Where have all the line technicians gone?

Why don't Americans want to climb up the utility pole? Are they afraid of getting electrocuted or is it just not worth the bother?

Published November 8, 2007 9:24PM (EST)

In Florida, a line technician makes a base wage of $53,000 and with overtime can earn up to $100,000. That's pretty good money, for a job that can't be offshored and is unlikely to be nabbed by an illegal immigrant. But the electrical industry is getting awfully nervous because, well, kids today don't seem to want to become line technicians, and the ones that are on the job are getting a little gray around the temple. Half of Florida's line technicians are reportedly set to retire within five years.

On Tuesday, the Senate Committee on Energy and Natural Resources held a hearing on the Domestic Energy Work Force. Panelists called to testify told the same story over and over again. Even as energy demand and infrastructure requirements will grow strongly over the next 20 years, the workforce is rapidly aging and younger workers are not stepping up.

Explanations for this state of affairs naturally range across the political spectrum. Jim Hunter, director of the International Brotherhood of Electrical Workers, said that deregulation of the industry in the 1990s "caused the utilities to slow down hiring, offer early retirements to reduce staff, and a radical curtailment in new infrastructure." Industry representatives were more likely to blame the poor math and science skills of a badly educated workforce, and called for more funding of training programs and vocational schools. Sen. Jeff Sessions, R-Ala., blamed the slacker attitudes of today's young people, a group suffering from "delayed adolescence" who "seem somewhat reluctant to move into a job that might be their permanent job the rest of their life," and just aren't willing to make a "commitment."

How the World Works recalls an entire generation of slackers disappearing into the void right around the time the dot-com boom took off, but whatever -- one issue that did keep coming up in the hearing is that there appears to be a perception that a job as line technician or welder or pipe-fitter just isn't considered "cool" anymore, regardless of whether the wages are a hell of a lot more attractive than those offered by your average fast food joint or coffee shop.

"How do we make it cool?" asked Idaho's Sen. Larry Craig. At which point his colleague, Alaska Sen. Lisa Murkowski, interjected that according to her teenage children, coolness is no longer "cool" -- it's "sick."

It just ain't sick to be a line technician.

Reading the transcript of the hearing, I found myself wondering what high school students in China or India would make of the question of whether a job that can pay up to a hundred grand a year is "cool" or "sick" enough to spur American young adults out of a lifetime wallowing in anomie. The competitive pressures unleashed by globalization are supposed to be squeezing the lifeblood out of the American worker. So why aren't people lining up to become line technicians?

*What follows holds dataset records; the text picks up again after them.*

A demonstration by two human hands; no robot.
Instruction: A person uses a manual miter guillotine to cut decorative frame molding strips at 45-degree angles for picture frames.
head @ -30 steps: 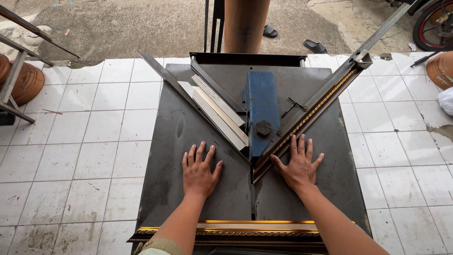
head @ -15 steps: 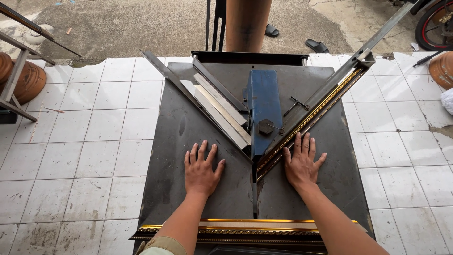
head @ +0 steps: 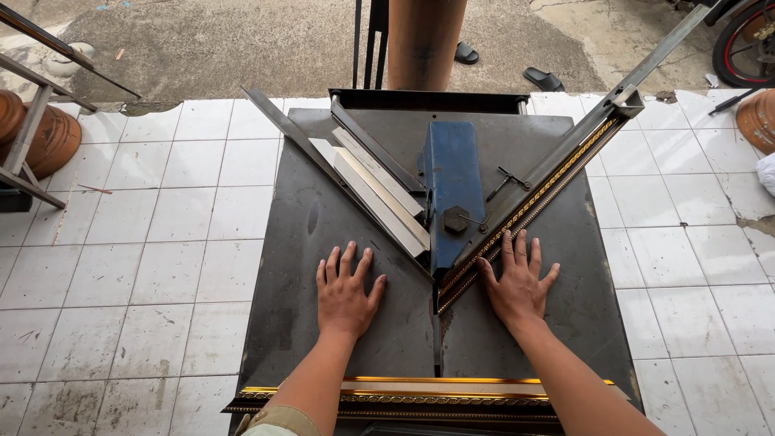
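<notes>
Two flat palms rest on the dark metal saw table (head: 323, 242): your left hand (head: 345, 284) lies spread on the bare plate, fingers splayed wide and gripping nothing, just below the pale moulding strips (head: 379, 194) that lie against the left fence (head: 323, 153). Your right hand (head: 518, 282) is also open and flat, its fingertips touching the gold-trimmed frame moulding (head: 525, 211), which runs diagonally along the right fence (head: 581, 141), its lower end next to the slot (head: 437, 339) in the table. That placement looks meant to press the moulding snug into the angled guide so it sits at a mitre to the blue blade guard (head: 454, 190), while the left hand steadies you clear of the slot. Another ornate gold and black frame piece (head: 420, 396) lies across the near edge of the table, well apart from both hands. No bin or tray shows; at the left edge a brown clay pot (head: 44, 137) lies on the white tiled floor (head: 161, 242), its contents hidden.
</notes>
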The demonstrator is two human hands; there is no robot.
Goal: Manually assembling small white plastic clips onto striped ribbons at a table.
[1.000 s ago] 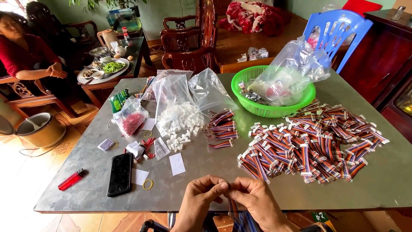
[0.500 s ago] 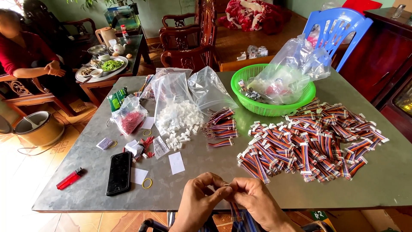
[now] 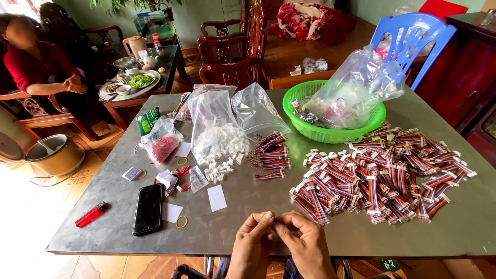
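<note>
Bags of clear plastic on the grey counter [image 3: 248, 206] hold white connectors [image 3: 219, 144] and red bits; a green basket [image 3: 330, 135] holds more bags. Left hand [image 3: 253, 243] and right hand [image 3: 305, 243] meet at the near edge, fingertips pinched on something too small to identify, near the striped ribbon-cable pile [image 3: 382, 175].

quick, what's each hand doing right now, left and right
Left hand: fingers pinched together at the right hand's fingertips; what they grip is too small to tell.
Right hand: pinched the same way, contents unclear.
</note>
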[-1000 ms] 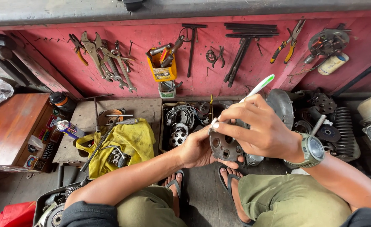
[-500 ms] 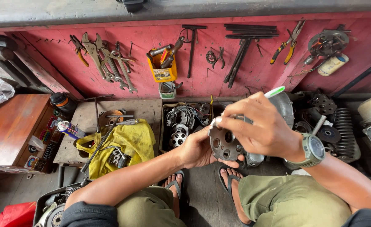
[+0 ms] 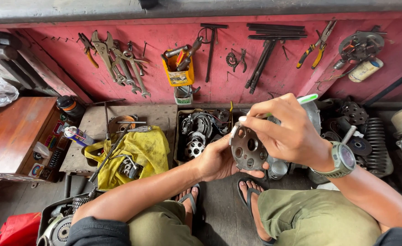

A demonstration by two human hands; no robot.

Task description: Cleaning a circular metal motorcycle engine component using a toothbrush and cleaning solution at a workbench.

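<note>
Two hands meet over one part in the head view: the left hand (image 3: 217, 161) cradles a round grey metal plate (image 3: 248, 149) with several holes from below and behind, fingers closed around its lower rim, while the right hand (image 3: 292, 132) closes over its top edge and pinches a slim tool with a green-and-white handle (image 3: 306, 99) whose tip is hidden behind the fingers. The plate sits upright, just above the person's knees and sandalled feet, in front of a box of clutch parts (image 3: 196, 132). To the left lie a yellow cloth (image 3: 139, 150) and a spray can (image 3: 77, 135); pliers and wrenches hang on the red wall (image 3: 283, 68) behind. A watch (image 3: 344, 159) sits on the right wrist. Doing this step well would seem to call for a firm left grip so the plate cannot rotate, with the tool kept square to the plate face and pressed gently.
</note>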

This is not to say that significantly raising wages would have no effect. Obviously, better compensation would increase incentives. Nor is it to say that the competitive pressures wrought by deregulation should be ignored. And heck, for some people, working as a nuclear power plant operator may legitimately be seen as way uncool. But you have to wonder whether, in this case, there isn't some truth to the theory that there are some jobs that Americans just don't want to do anymore, and oddly enough, that includes a vast swath of engineering-related labor, ranging all the way from line technicians and pipe-fitters to Ph.D. positions in nuclear physics.

Is it a luxury to be able to say, nah, I don't want to climb up that pole with a cable-splicer? Or is it a privilege accorded to those who live in one of the world's most advanced economies? Somehow, although I'm sure the management of an electric utility company wouldn't agree with me, it seems like kind of a good problem to have.